Pathways for leveraging models is that people won't be training a model from scratch, maybe adapting a model in-house with fine tuning and prompt engineering or build software layers as an open-source or closed-source API or use software-as-a-service, you need to grab the components that are already there, just do what makes your business better. Think about setting gaols for leveraging LLMs along with working out data story, investing in things that will last, experiment with APIs, understand key behaviours and choose a model that balances cost and performance and tie model evaluation to business metrics and most importantly of all have fun!

Realising the Value of Generative AI - Matt Phillips

Everyone in this room can use these technologies such as ChatGPT and DALL-E. Will go over trends and what is behind recent breakthroughs and impact of applying this technology and some of the challenges of applying this technology and realising the value of generative AI. 2023 is the year AI exploded into the public consciousness with ChatGPT and gained 100 million users in two months and nVidia has seen an explosion of demand in their chips thanks to AI along with the landmark deal between OpenAI and Microsoft.

What is behind this excitement? Generative AI represents a significant shift in the way we approach and use AI, it allows humans to communicate with AI with natural language with multi-modality, you can talk to these things and get interesting and powerful responses, as that modality gets better does the LLM gain a better understanding of the world. Generative AI can create and make an image for example of the pope wearing a puffer jacket.

So how does it work? Training a LLM requires a massive compute and data equivalent what a human does in thirty years of information, for example Llama 2 required a training run of 12 days using 6,000 GPUs and cost $2,000,000 can think of this as compressing the internet and in 2019 that compute cost was $10,000,000.

LLM scaling laws - bigger is better! Models are scaling my a factor of 10 since 2014 which is when generative AI got started and have been making the models bigger and bigger, the doubling rate is every three and a half months.

GPT-4 is the state-of-the-art model and trained on 20,000 GPUs but the capital expenditure going into hardware is immense and allowing for unprecedented scale and in January GPT-5 began its training run from OpenAI. Scaling matters as new capabilities emerge such as GPT-4 which is multi-modal as it was trained on both images and text where GPT-3 was only trained on text, but GPT-4 still suffers from hallucinations but is factually correct more of the time in adversarial tests.

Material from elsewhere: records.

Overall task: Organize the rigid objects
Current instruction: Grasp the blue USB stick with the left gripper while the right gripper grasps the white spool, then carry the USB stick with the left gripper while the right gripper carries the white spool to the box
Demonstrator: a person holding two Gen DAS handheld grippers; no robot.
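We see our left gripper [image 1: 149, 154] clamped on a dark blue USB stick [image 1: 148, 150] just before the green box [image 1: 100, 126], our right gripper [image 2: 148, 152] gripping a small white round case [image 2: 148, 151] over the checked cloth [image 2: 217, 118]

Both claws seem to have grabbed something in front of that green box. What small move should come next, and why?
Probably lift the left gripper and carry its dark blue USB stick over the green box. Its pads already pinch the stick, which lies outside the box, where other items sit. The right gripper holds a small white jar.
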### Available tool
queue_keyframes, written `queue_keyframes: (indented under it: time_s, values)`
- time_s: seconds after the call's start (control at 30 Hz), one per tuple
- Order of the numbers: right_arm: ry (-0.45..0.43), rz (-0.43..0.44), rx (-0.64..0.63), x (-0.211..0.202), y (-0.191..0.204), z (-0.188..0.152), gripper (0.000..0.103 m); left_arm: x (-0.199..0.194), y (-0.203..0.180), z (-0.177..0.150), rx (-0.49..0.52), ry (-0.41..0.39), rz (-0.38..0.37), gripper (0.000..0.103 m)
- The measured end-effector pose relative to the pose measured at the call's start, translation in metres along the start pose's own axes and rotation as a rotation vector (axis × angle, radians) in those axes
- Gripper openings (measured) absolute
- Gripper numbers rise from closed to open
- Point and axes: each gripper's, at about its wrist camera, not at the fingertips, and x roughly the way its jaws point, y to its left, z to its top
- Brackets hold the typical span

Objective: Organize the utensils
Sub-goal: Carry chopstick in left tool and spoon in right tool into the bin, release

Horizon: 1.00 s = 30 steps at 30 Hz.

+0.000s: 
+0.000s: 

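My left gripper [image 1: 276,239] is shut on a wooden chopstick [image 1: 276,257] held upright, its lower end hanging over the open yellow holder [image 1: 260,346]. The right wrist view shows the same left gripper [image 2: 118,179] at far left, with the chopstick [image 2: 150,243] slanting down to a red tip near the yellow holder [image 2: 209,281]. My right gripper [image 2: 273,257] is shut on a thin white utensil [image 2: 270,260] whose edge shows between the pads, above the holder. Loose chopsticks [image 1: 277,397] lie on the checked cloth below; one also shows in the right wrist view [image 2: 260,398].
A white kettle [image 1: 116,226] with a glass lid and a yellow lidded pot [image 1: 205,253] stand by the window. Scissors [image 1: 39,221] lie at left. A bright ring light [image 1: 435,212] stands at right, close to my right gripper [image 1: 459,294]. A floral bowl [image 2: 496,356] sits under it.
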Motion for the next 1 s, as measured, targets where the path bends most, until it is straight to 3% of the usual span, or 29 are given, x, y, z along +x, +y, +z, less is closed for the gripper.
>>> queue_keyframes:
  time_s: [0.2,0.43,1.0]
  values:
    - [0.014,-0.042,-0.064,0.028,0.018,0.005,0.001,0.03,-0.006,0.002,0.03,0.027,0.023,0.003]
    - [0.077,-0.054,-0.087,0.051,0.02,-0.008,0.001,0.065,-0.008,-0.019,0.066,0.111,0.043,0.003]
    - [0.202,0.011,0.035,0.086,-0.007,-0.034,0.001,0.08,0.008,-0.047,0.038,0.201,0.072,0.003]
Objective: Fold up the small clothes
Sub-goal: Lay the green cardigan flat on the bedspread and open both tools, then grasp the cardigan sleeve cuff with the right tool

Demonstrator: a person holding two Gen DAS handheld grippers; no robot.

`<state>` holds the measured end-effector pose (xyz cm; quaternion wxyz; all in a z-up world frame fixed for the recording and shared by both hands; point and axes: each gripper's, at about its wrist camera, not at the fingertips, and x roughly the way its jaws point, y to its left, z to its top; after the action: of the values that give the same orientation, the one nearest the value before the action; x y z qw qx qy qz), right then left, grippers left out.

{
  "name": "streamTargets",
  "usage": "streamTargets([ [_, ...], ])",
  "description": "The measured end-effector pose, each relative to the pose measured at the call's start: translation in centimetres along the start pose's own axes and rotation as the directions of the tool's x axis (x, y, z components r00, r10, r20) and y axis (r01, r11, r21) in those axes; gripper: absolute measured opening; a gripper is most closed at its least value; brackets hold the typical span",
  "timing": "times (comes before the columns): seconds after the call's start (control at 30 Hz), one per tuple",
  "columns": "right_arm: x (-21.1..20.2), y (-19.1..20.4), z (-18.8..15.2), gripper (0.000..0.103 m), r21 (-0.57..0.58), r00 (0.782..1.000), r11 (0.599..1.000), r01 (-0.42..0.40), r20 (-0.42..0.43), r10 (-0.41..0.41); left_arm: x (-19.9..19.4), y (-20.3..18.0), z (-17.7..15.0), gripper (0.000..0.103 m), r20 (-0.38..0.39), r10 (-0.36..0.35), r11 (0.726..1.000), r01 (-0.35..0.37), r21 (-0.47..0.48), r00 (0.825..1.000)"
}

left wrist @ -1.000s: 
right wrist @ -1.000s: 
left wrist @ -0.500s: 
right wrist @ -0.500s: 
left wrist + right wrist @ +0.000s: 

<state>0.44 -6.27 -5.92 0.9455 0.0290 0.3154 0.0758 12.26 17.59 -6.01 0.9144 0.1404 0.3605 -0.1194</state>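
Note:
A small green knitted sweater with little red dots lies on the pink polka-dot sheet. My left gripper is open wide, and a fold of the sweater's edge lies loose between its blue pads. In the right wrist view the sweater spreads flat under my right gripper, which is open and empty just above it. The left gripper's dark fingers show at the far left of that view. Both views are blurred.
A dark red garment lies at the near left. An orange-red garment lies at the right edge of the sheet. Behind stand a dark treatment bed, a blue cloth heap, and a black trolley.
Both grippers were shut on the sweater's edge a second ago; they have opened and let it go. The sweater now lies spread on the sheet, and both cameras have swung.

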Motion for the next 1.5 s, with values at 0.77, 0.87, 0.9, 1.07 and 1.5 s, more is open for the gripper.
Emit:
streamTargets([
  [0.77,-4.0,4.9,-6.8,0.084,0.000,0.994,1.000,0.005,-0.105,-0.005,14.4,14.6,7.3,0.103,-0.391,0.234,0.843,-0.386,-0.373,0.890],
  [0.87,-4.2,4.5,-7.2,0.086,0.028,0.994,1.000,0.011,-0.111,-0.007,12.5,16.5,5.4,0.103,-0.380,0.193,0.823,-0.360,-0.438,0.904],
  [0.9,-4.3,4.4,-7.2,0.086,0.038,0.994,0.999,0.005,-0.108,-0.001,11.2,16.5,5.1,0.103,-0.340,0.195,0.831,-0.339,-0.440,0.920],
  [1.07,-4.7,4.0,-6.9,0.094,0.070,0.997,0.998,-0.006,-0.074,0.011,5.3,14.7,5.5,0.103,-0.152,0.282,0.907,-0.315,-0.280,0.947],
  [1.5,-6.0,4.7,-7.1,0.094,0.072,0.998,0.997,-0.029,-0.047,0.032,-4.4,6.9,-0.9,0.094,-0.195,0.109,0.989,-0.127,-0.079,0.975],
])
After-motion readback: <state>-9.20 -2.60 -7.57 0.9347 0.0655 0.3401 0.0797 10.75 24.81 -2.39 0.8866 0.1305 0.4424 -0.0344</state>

Deep learning models will continue to scale, and new capabilities will emerge with scale and companies need to adapt to this. AI is transforming business such as AI is outperforming conventional systems with conventional weather forecasting having been trained on historical data but don't have any of the physics but are better able to predict severe events and once trained only take the fraction of the energy, time and cost to run and metrologists are excited as is 1,000th the compute cost of current supercomputers. Large-scale cancer detection has had AI outperforming mean radiologist performance by a third in sensitivity and achieves high sensitivity and specificity with real-world validation. Deep learning can also discover new materials with more options than every option that has been done in the whole history of science including designing new batteries.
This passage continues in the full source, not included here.